Development of red-light cleavable PEG-PLA nanoparticles as delivery systems for cancer therapy.

The development of targeted delivery systems can improve the selectivity of cancer drugs. Additionally, a system that promotes the controlled delivery of the drug triggered by an external stimulus in the exact target tissue is highly desirable. Regarding the light stimulus, the NIR window (650-950 nm) is the most suitable due to its higher capacity of penetration in human tissues and less harmful effects on normal cells. In this work, new red-light-responsive nanoparticles for doxorubicin delivery were developed. The nanoparticles were based on cleavable di-block copolymers of poly(ethylene glycol) (PEG) and poly(lactic acid) (PLA) linked by a red-light sensitive segment (1,2-bis(2-hydroxyethylthio)ethylene, BHETE). The PEG-BHETE-PLA copolymers were synthesized under mild conditions and exhibited a narrow polydispersity.
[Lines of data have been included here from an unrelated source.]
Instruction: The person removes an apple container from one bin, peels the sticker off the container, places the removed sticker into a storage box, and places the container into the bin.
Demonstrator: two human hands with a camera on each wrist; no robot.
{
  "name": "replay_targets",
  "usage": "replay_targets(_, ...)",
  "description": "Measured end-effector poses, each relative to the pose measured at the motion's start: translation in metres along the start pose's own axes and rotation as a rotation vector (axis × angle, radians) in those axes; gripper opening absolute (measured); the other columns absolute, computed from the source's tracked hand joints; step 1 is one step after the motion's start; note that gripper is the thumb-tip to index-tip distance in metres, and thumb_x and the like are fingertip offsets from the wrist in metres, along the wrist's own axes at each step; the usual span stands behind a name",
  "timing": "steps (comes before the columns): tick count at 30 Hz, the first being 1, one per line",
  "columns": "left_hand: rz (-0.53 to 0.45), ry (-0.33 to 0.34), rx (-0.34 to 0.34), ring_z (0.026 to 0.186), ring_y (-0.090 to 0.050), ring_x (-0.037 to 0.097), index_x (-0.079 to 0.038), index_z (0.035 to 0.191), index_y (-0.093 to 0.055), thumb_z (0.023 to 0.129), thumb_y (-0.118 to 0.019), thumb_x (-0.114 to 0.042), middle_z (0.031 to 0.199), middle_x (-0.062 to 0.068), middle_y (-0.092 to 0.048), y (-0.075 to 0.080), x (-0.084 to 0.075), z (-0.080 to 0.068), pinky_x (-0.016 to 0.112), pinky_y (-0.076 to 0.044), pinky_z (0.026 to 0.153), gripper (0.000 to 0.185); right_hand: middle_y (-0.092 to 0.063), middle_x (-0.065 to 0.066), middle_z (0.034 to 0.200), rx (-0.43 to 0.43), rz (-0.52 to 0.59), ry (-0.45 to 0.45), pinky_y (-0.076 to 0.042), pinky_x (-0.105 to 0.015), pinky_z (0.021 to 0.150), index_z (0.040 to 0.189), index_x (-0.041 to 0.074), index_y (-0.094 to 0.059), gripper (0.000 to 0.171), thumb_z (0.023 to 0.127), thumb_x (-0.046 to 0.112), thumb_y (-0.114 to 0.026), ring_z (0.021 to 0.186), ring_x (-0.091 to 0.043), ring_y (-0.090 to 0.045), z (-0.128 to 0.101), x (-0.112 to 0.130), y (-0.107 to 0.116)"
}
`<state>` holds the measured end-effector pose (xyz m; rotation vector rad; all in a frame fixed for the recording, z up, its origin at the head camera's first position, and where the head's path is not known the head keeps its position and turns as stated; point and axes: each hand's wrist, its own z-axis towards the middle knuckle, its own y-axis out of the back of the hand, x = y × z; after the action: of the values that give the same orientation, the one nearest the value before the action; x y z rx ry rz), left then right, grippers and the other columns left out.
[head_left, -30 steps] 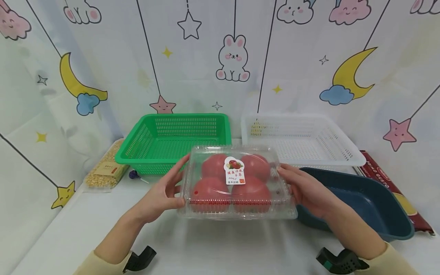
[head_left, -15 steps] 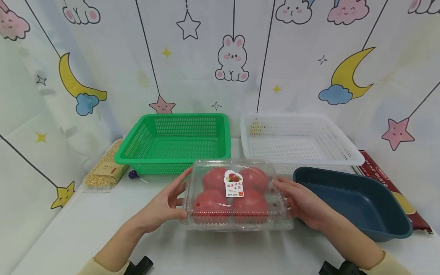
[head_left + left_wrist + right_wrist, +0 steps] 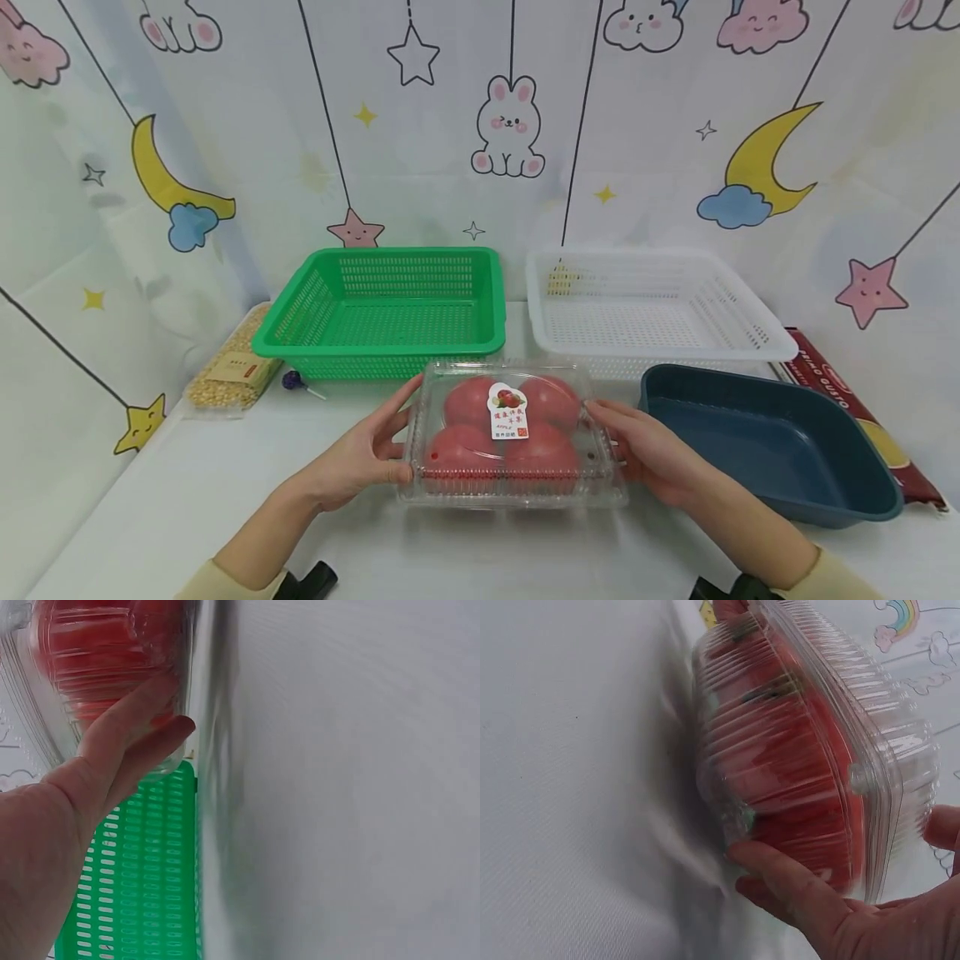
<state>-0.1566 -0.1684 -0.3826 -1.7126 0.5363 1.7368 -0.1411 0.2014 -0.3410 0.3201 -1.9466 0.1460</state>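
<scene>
A clear plastic clamshell box (image 3: 512, 433) with several red apples and a small label on its lid is held low over the white table (image 3: 187, 500). Whether it touches the surface I cannot tell. My left hand (image 3: 372, 450) grips its left end, thumb at the front corner and fingers along the side. My right hand (image 3: 643, 448) grips the right end. In the left wrist view the left hand (image 3: 124, 746) has its fingers against the ribbed box (image 3: 97, 645). In the right wrist view the right hand (image 3: 817, 900) has fingers under the box (image 3: 795, 750).
Behind the box stand a green slotted basket (image 3: 378, 343) and a white slotted basket (image 3: 663, 348). A dark blue tray (image 3: 780, 454) lies at the right, with a red packet (image 3: 843, 398) beyond it. A bag of yellow grains (image 3: 228, 371) and a lollipop (image 3: 292, 382) lie at the left.
Both hands have brought the apple box down and a little closer to me, from in front of the baskets to just above the table. The grip is the same.
</scene>
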Motion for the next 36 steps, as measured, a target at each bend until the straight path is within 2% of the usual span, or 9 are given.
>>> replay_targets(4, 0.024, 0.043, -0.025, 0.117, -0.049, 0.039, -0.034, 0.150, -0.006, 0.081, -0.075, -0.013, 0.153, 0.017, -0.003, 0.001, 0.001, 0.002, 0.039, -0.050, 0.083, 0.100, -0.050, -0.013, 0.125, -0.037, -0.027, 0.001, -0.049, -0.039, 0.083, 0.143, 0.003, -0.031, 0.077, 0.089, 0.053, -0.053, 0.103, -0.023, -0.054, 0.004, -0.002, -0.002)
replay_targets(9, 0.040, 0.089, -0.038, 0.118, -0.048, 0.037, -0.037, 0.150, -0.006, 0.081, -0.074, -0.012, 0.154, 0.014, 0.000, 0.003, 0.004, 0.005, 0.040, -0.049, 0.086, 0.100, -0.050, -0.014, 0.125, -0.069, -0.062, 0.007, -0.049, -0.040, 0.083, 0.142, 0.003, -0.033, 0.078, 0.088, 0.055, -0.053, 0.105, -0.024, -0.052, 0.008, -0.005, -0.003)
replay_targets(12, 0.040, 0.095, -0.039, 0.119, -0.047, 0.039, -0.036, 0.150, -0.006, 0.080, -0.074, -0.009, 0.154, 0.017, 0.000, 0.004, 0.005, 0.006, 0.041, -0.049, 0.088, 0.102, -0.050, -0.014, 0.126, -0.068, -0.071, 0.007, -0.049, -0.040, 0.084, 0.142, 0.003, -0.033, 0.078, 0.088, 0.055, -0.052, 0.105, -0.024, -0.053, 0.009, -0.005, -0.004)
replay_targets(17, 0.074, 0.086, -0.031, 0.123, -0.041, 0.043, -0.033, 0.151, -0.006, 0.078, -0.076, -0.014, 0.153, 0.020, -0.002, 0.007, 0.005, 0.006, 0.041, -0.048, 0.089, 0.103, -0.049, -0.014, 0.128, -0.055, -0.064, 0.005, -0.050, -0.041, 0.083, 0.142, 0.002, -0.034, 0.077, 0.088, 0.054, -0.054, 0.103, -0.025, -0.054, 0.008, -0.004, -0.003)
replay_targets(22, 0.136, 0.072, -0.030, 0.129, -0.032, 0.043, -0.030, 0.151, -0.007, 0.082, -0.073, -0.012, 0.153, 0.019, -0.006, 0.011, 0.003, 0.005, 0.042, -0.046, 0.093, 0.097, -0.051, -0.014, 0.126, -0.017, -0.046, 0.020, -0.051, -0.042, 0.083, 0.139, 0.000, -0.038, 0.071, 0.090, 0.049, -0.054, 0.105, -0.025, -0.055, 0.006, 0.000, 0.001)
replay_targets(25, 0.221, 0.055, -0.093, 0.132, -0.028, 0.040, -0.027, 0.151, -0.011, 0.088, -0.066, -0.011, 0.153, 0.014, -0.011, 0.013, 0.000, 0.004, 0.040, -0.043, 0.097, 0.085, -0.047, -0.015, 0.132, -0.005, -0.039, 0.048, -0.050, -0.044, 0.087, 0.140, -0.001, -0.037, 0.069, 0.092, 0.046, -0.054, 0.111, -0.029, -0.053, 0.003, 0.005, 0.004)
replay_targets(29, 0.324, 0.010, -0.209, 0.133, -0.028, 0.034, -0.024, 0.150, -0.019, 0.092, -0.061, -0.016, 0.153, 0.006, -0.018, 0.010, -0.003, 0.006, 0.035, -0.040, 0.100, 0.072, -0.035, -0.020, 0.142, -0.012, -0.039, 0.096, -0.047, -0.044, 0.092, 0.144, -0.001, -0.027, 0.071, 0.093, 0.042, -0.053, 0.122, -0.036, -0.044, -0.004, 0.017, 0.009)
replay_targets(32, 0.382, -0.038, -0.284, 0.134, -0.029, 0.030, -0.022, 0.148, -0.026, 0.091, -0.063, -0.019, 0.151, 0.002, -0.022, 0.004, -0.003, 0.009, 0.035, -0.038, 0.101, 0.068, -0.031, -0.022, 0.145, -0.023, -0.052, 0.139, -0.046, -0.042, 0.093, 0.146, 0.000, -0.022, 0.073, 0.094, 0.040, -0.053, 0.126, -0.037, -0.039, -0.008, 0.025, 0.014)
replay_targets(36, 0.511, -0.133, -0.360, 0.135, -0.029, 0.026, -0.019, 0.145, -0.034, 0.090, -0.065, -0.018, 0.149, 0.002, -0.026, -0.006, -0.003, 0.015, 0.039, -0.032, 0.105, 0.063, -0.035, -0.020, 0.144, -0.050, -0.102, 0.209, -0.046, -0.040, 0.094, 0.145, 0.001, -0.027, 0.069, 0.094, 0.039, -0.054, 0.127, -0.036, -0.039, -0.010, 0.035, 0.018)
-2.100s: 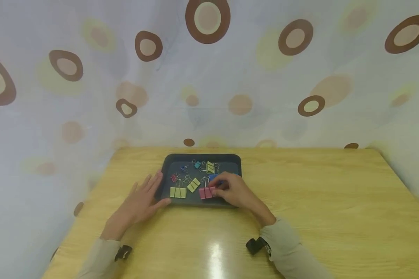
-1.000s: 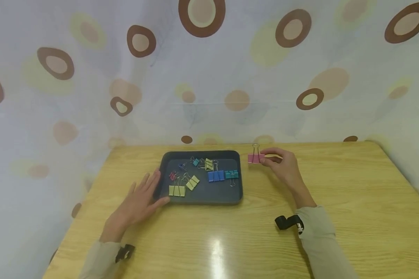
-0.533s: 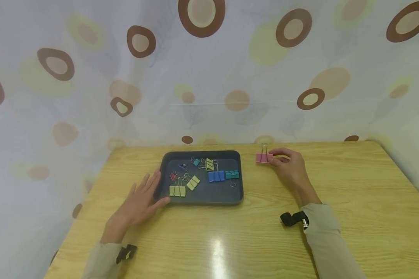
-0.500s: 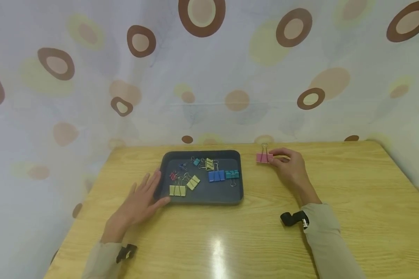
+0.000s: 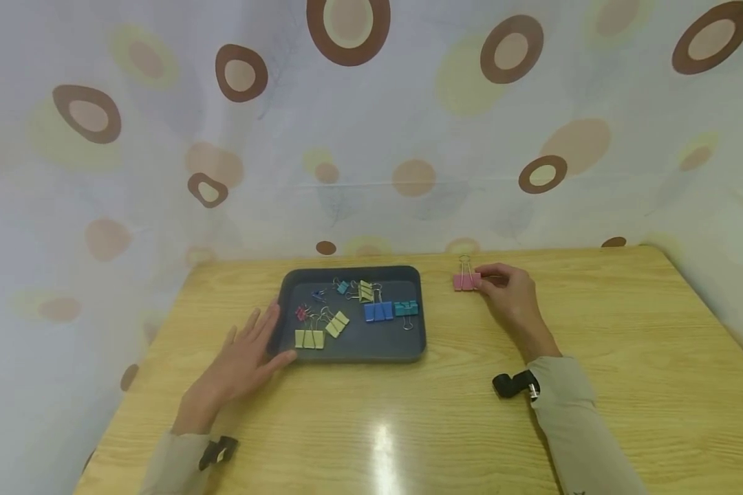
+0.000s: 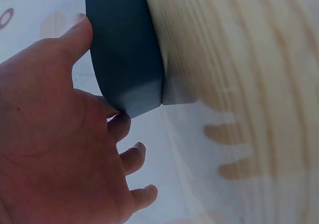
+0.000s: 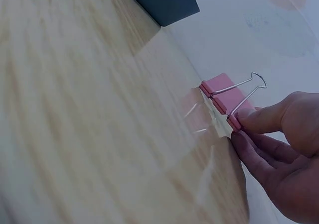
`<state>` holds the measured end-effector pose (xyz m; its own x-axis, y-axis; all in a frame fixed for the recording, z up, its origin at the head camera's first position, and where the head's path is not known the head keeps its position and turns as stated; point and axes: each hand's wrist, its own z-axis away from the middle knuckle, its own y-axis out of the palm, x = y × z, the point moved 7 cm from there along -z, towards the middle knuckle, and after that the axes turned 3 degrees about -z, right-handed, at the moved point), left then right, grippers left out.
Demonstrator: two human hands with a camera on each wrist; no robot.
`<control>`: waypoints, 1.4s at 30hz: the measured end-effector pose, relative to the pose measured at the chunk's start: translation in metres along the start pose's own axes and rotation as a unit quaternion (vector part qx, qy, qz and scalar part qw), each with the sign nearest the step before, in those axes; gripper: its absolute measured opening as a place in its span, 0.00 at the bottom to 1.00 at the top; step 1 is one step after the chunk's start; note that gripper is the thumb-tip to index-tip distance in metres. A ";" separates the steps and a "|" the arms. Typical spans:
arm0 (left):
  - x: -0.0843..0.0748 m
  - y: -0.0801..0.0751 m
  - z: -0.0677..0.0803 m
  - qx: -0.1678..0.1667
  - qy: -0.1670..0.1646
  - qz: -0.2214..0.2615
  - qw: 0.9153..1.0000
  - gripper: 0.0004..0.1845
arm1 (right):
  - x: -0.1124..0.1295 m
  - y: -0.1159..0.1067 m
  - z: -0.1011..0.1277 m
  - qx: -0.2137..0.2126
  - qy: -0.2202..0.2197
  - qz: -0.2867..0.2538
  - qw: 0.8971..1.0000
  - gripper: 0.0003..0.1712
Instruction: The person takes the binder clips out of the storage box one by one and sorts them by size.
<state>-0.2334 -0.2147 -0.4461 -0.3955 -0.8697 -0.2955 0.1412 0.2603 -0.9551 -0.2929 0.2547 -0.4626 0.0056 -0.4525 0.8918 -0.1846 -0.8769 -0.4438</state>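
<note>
Beyond the tray's right side, near the table's back edge, my right hand point(image 5: 512, 295) pinches one end of a pink binder clip point(image 5: 466, 282) between thumb and fingers. The right wrist view has the pink binder clip point(image 7: 227, 92) close over the tabletop, its wire handles pointing away from it. My left hand point(image 5: 238, 364) rests against the left end of a dark tray point(image 5: 365, 347), fingers extended and spread. In the left wrist view, thumb and index finger touch the tray's wall point(image 6: 124, 45), while the other fingers reach past its corner.
Inside the tray lie several binder clips: a large yellow clip point(image 5: 309, 339), smaller yellow ones, a blue clip point(image 5: 378, 312), a teal clip point(image 5: 406, 308) and small red, blue and teal ones. A patterned curtain point(image 5: 371, 213) stands behind the wooden table point(image 5: 322, 426).
My right hand has carried the pink binder clip out of the tray, to the right and back over the table. Lately it has barely moved. My left hand stays at the tray.
</note>
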 end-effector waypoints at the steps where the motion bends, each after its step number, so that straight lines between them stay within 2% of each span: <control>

The nanoparticles presented a size between 53 and 133 nm, with a doxorubicin loading capacity between 1.2 and 4.4 wt%. Release study of the encapsulated doxorubicin confirms the light-triggered nanoparticle disassembly process. In vitro cytotoxicity tests in MCF7 cell line, for the light-triggered nanoparticles, showed a decrease in cancer cells' viability higher than 25% compared to non-irradiated cells. Due to the promising results obtained with the light-sensitive PEG-BHETE-PLA nanoparticles, these materials have great potential to be used in drug delivery systems for cancer therapy.